When you download a file from a connected bucket, the request usually has to go through our server. This function allows you to skip the middleman and download the file directly from the bucket. This could save you time and money, if the downloading machine is colocated with the buckets.
The functions that work with these downloaders are:
- dagshub.common.download.enable_s3_bucket_downloader(client=None)¶
Enables downloading storage items using the AWS Boto3 client, instead of going through DagsHub’s server.
For custom clients use
add_bucket_downloader()
function.- Parameters:
client – a boto3.client. If client isn’t specified, the default parameterless constructor is used.

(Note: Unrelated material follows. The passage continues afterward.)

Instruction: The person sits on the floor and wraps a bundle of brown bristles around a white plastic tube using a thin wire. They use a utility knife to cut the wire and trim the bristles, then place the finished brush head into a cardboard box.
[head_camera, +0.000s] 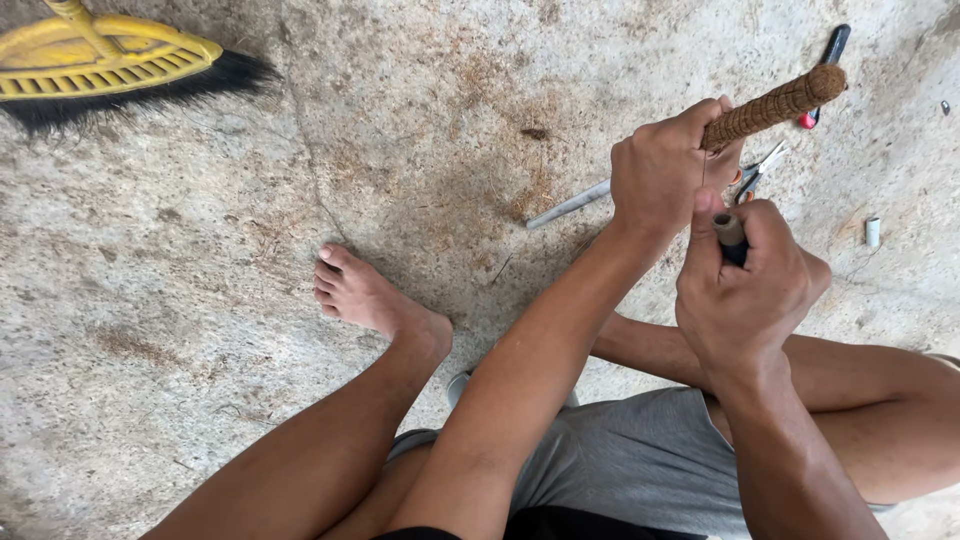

- dagshub.common.download.enable_gcs_bucket_downloader(client=None)¶
Enables downloading storage items using the Google Cloud Storage client, instead of going through DagsHub’s server.
For custom clients use
add_bucket_downloader()
function.- Parameters:
client – a google.cloud.storage.Client from the
google-cloud-storage
package. If client isn’t specified, the default parameterless constructor is used
- dagshub.common.download.enable_azure_container_downloader(account_url=None, client=None)¶
Enables downloading storage items using the Azure Blob Storage client, instead of going through DagsHub’s server.
For custom clients use
add_bucket_downloader()
function.- Parameters:
account_url – an azure storage account url, of the form
https://<storage-account-name>.blob.core.windows.net
client – preconfigured azure.storage.blob.BlobServiceClient. If client isn’t specified, the default parameterless constructor is used. If specified,
account_url
is disregarded, and the client is used.
- dagshub.common.download.add_bucket_downloader(proto: Literal['gs', 's3', 'azure'], func: Callable[[str, str], bytes])¶
Add your own custom connected bucket downloader.
- Parameters:
proto – Protocol for which you’re adding the downloader. This function will handle all download requests to this protocol.
func – Function that receives the name of the bucket and the path to the object and returns the object content in
bytes
.
Warning
The
func
function will be used in a ThreadPool, so it needs to be picklable.